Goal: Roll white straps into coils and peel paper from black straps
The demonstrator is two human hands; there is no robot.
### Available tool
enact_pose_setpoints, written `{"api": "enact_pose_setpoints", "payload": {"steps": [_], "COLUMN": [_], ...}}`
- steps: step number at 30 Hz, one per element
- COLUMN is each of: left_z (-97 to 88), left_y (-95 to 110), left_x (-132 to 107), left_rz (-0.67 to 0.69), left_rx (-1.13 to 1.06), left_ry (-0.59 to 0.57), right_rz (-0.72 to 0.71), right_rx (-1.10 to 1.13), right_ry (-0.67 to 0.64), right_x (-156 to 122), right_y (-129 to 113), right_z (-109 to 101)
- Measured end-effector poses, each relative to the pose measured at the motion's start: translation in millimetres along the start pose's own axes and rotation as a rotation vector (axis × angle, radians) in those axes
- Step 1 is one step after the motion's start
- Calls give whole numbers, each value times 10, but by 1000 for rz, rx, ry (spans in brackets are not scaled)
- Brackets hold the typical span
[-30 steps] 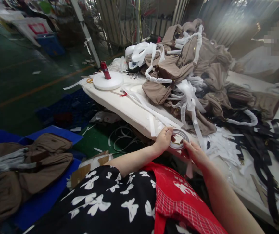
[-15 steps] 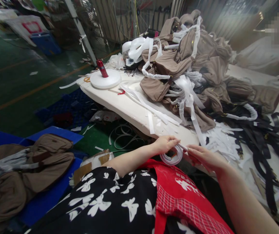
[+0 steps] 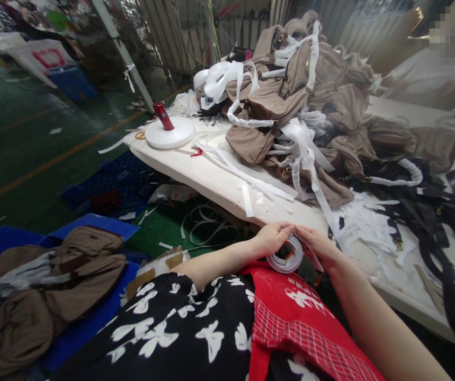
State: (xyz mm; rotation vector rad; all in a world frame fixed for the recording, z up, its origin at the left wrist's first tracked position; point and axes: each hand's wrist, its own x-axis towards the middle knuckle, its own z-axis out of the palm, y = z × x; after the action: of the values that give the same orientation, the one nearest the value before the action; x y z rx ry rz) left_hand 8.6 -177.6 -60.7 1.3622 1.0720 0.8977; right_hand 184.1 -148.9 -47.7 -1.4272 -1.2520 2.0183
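A small coil of white strap (image 3: 286,257) hangs at the near edge of the white table (image 3: 195,172), just above my red apron. My left hand (image 3: 271,239) grips the coil's top left, fingers curled over it. My right hand (image 3: 318,244) pinches the coil's upper right side. Both hands meet at the top of the coil, fingertips touching.
A heap of tan bags (image 3: 291,106) tangled with white straps (image 3: 227,79) covers the table's middle. Black straps (image 3: 429,211) lie at the right. A white disc with a red spool (image 3: 169,129) stands at the far corner. More tan bags (image 3: 44,280) rest on blue sheeting on the floor at the left.
The coil has come down from the tabletop to the table's edge, and my two hands have closed together over its top.
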Motion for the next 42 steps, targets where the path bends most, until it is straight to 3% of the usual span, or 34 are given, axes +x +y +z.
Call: {"api": "enact_pose_setpoints", "payload": {"steps": [4,9,14,17,20,23,25,26,28,33,36,39,42], "left_z": [67,88,157,151,32,-108,-153,-158,-140,-35,-9,-46,-65], "left_y": [-88,-101,-105,-147,-95,72,173,200,194,-34,-102,-47,40], "left_x": [-31,4,38,52,84,129,149,152,138,23,-40,-37,22], "left_rz": [-80,-207,-193,-183,-145,-92,-43,-29,-37,-99,-174,-248,-210], "left_rx": [-88,-255,-417,-374,-140,97,237,282,279,-32,-107,-4,116], "left_ry": [156,297,438,461,340,-60,-330,-404,-417,-280,-189,-269,-321], "right_rz": [-48,-81,-132,-130,-137,-166,-157,-147,-163,-182,-172,-180,-175], "right_rx": [-75,-273,-325,-369,-483,-658,-746,-763,-739,-541,-462,-417,-389], "right_ry": [148,57,39,20,-126,-291,-333,-330,-329,-297,-243,-259,-260], "right_x": [61,-57,-105,-119,-184,-237,-237,-232,-228,-298,-315,-270,-227], "right_y": [67,164,221,183,78,-13,-26,-17,26,234,381,480,515], "right_z": [1,-3,138,85,-104,-282,-349,-371,-401,-387,-284,-196,-187]}}
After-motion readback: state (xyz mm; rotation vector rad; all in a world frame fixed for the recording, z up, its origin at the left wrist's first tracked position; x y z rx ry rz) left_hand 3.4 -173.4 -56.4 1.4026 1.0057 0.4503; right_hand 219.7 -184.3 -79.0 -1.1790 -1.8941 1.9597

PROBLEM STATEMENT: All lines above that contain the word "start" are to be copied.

WRITTEN SOLUTION:
- Measured end-effector poses, each relative to the pose measured at the motion's start: translation in millimetres along the start pose's own axes and rotation as a rotation vector (axis × angle, radians) in those axes
- Step 1 is one step after the motion's start

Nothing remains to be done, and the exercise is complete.